__PROBLEM TO WORK ON__
Starting at the line with "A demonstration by", set down each line of the entries below through the last one, exactly as it stands.

-- MATERIAL PROVIDED follows --

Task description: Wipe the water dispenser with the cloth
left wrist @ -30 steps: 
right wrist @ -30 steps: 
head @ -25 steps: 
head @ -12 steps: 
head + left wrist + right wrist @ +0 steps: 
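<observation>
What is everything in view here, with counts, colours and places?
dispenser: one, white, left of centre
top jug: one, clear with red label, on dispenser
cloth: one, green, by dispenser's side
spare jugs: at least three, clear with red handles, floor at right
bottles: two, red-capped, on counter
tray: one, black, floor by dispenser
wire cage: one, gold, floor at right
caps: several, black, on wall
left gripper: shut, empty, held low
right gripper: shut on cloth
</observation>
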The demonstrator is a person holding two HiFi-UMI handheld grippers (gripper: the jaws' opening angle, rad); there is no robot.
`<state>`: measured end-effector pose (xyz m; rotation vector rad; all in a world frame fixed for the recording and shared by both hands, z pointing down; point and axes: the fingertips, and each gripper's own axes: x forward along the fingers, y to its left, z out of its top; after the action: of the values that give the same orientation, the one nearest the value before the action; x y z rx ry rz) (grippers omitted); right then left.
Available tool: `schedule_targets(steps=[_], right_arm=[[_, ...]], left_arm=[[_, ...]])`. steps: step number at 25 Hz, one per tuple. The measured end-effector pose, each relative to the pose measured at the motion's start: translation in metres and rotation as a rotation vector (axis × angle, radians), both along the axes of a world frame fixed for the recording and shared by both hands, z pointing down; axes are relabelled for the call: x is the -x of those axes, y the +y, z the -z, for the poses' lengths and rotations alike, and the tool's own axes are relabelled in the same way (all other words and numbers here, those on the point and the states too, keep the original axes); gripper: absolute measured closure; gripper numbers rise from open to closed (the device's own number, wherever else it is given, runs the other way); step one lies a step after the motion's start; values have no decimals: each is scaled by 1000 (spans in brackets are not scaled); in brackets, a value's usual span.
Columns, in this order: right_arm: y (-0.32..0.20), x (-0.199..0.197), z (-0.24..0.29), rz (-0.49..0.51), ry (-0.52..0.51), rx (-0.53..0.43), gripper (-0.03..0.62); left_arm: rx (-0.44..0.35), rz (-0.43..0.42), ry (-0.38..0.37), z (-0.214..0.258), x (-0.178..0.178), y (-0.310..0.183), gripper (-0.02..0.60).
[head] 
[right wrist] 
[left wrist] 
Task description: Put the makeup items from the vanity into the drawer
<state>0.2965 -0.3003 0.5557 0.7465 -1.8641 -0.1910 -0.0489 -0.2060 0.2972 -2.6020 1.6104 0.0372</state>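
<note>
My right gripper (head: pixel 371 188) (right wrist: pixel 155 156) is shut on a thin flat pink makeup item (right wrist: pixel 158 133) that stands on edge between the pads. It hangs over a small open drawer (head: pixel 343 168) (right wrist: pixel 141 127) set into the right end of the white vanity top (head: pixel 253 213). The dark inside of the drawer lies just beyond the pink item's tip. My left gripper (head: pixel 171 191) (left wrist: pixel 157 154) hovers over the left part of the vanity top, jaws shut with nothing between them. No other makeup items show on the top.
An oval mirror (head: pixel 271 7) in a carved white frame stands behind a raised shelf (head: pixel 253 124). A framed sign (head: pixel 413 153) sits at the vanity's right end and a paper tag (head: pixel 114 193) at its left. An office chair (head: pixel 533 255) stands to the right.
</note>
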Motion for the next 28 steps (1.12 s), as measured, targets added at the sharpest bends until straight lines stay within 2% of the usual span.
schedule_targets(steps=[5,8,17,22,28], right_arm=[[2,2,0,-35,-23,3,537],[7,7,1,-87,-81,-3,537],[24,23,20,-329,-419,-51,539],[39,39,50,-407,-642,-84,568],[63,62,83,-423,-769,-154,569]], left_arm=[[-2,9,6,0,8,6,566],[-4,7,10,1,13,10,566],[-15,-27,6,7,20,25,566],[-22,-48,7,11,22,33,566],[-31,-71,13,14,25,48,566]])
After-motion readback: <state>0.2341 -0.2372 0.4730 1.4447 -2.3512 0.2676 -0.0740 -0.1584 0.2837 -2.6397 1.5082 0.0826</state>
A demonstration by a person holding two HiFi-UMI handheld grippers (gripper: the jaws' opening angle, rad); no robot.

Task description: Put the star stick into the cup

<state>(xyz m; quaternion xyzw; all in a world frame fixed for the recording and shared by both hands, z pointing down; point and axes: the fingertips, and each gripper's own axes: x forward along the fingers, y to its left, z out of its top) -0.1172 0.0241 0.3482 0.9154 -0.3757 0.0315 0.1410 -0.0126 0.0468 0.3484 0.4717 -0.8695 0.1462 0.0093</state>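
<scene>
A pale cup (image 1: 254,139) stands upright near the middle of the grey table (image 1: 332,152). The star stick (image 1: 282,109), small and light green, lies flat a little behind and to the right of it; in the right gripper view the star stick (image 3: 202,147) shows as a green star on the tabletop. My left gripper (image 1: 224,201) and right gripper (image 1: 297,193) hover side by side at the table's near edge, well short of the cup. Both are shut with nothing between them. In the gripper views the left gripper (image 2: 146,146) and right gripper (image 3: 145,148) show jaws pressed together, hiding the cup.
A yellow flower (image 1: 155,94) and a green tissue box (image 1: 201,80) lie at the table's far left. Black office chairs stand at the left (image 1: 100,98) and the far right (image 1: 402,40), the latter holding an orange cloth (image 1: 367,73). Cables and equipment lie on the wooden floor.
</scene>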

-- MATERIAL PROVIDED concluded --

__TASK SOLUTION__
A demonstration by a person holding two HiFi-UMI handheld grippers (gripper: the jaws' opening angle, rad); no robot.

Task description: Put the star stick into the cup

<state>(xyz m; quaternion xyzw; all in a world frame fixed for the recording and shared by both hands, z pointing down; point and axes: the fingertips, and each gripper's own axes: x forward along the fingers, y to its left, z out of its top) -0.1172 0.0241 0.3482 0.9154 -0.3757 0.0315 0.1410 -0.0126 0.0468 0.3484 0.4717 -0.8695 0.1462 0.0093</state>
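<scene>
A pale cup (image 1: 254,139) stands upright near the middle of the grey table (image 1: 332,152). The star stick (image 1: 282,109), small and light green, lies flat a little behind and to the right of it; in the right gripper view the star stick (image 3: 202,147) shows as a green star on the tabletop. My left gripper (image 1: 224,201) and right gripper (image 1: 297,193) hover side by side at the table's near edge, well short of the cup. Both are shut with nothing between them. In the gripper views the left gripper (image 2: 146,146) and right gripper (image 3: 145,148) show jaws pressed together, hiding the cup.
A yellow flower (image 1: 155,94) and a green tissue box (image 1: 201,80) lie at the table's far left. Black office chairs stand at the left (image 1: 100,98) and the far right (image 1: 402,40), the latter holding an orange cloth (image 1: 367,73). Cables and equipment lie on the wooden floor.
</scene>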

No other output is expected for this exercise.